++++ Source material

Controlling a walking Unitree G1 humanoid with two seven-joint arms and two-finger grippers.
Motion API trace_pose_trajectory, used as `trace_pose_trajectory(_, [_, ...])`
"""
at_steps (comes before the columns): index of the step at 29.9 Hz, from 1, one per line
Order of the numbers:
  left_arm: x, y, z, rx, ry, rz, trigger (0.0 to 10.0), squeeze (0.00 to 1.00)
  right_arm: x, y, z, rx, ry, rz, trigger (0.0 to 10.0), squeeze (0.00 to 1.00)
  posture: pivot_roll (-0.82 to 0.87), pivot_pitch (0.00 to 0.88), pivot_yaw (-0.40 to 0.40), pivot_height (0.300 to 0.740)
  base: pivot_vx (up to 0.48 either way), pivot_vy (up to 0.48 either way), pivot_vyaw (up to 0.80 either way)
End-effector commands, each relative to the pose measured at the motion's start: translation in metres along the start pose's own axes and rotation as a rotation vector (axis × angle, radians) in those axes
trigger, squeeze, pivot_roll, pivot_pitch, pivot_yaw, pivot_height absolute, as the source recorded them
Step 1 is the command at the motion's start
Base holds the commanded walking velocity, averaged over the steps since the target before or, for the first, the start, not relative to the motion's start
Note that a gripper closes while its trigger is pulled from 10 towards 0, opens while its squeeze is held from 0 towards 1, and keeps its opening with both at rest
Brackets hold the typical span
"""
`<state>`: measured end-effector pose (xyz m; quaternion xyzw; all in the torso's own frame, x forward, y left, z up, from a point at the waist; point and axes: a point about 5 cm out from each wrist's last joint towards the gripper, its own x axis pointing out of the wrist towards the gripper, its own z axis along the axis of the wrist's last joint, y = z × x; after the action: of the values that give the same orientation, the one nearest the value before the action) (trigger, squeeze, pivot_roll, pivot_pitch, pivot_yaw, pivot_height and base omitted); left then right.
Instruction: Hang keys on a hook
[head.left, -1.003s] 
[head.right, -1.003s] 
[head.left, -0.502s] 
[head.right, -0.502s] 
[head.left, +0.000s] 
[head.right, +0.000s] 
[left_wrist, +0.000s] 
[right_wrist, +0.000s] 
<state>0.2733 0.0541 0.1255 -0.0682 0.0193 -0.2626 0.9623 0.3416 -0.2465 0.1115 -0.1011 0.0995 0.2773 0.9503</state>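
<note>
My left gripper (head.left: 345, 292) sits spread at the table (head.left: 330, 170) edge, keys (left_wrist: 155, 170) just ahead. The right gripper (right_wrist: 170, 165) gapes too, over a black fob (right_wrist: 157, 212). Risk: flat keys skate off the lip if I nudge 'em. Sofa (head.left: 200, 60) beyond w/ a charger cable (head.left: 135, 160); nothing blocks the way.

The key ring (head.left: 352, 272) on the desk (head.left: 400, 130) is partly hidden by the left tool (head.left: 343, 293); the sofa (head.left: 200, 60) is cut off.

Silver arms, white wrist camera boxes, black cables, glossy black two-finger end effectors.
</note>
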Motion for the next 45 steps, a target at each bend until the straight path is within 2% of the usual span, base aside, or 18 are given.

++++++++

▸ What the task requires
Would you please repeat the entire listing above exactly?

▸ Answer space
Controlling a walking Unitree G1 humanoid with two seven-joint arms and two-finger grippers.
Motion API trace_pose_trajectory, used as `trace_pose_trajectory(_, [_, ...])`
"""
at_steps (comes before the columns): index of the step at 29.9 Hz, from 1, one per line
Order of the numbers:
  left_arm: x, y, z, rx, ry, rz, trigger (0.0 to 10.0), squeeze (0.00 to 1.00)
  right_arm: x, y, z, rx, ry, rz, trigger (0.0 to 10.0), squeeze (0.00 to 1.00)
  posture: pivot_roll (-0.82 to 0.87), pivot_pitch (0.00 to 0.88), pivot_yaw (-0.40 to 0.40), pivot_height (0.300 to 0.740)
  base: pivot_vx (up to 0.48 either way), pivot_vy (up to 0.48 either way), pivot_vyaw (up to 0.80 either way)
End-effector commands, each relative to the pose measured at the motion's start: translation in metres along the start pose's own axes and rotation as a rotation vector (axis × angle, radians) in those axes
trigger, squeeze, pivot_roll, pivot_pitch, pivot_yaw, pivot_height absolute, as the source recorded them
Step 1 is the command at the motion's start
Base holds the commanded walking velocity, averaged over the steps since the target before or, for the first, the start, not relative to the motion's start
Note that a gripper closes while its trigger is pulled from 10 towards 0, opens while its squeeze is held from 0 towards 1, and keeps its opening with both at rest
Brackets hold the typical span
"""
`<state>`: measured end-effector pose (xyz m; quaternion xyzw; all in the torso's own frame, x forward, y left, z up, from a point at the waist; point and axes: a point about 5 cm out from each wrist's last joint towards the gripper, its own x axis pointing out of the wrist towards the gripper, its own z axis along the axis of the wrist's last joint, y = z × x; after the action: of the values that give the same orientation, the one nearest the value before the action) (trigger, squeeze, pivot_roll, pivot_pitch, pivot_yaw, pivot_height and base omitted); left then right.
Instruction: Hang keys on a hook
[head.left, -1.003s] 
[head.right, -1.003s] 
[head.left, -0.502s] 
[head.right, -0.502s] 
[head.left, +0.000s] 
[head.right, +0.000s] 
[left_wrist, +0.000s] 
[right_wrist, +0.000s] 
<state>0.2733 0.0541 0.1255 -0.0682 0.0193 -0.2626 0.9623 0.3416 -0.2465 0.1115 -0.1011 0.0995 0.2773 0.9503</state>
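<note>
My left gripper (head.left: 345, 292) sits spread at the table (head.left: 330, 170) edge, keys (left_wrist: 155, 170) just ahead. The right gripper (right_wrist: 170, 165) gapes too, over a black fob (right_wrist: 157, 212). Risk: flat keys skate off the lip if I nudge 'em. Sofa (head.left: 200, 60) beyond w/ a charger cable (head.left: 135, 160); nothing blocks the way.

The key ring (head.left: 352, 272) on the desk (head.left: 400, 130) is partly hidden by the left tool (head.left: 343, 293); the sofa (head.left: 200, 60) is cut off.

Silver arms, white wrist camera boxes, black cables, glossy black two-finger end effectors.
</note>
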Motion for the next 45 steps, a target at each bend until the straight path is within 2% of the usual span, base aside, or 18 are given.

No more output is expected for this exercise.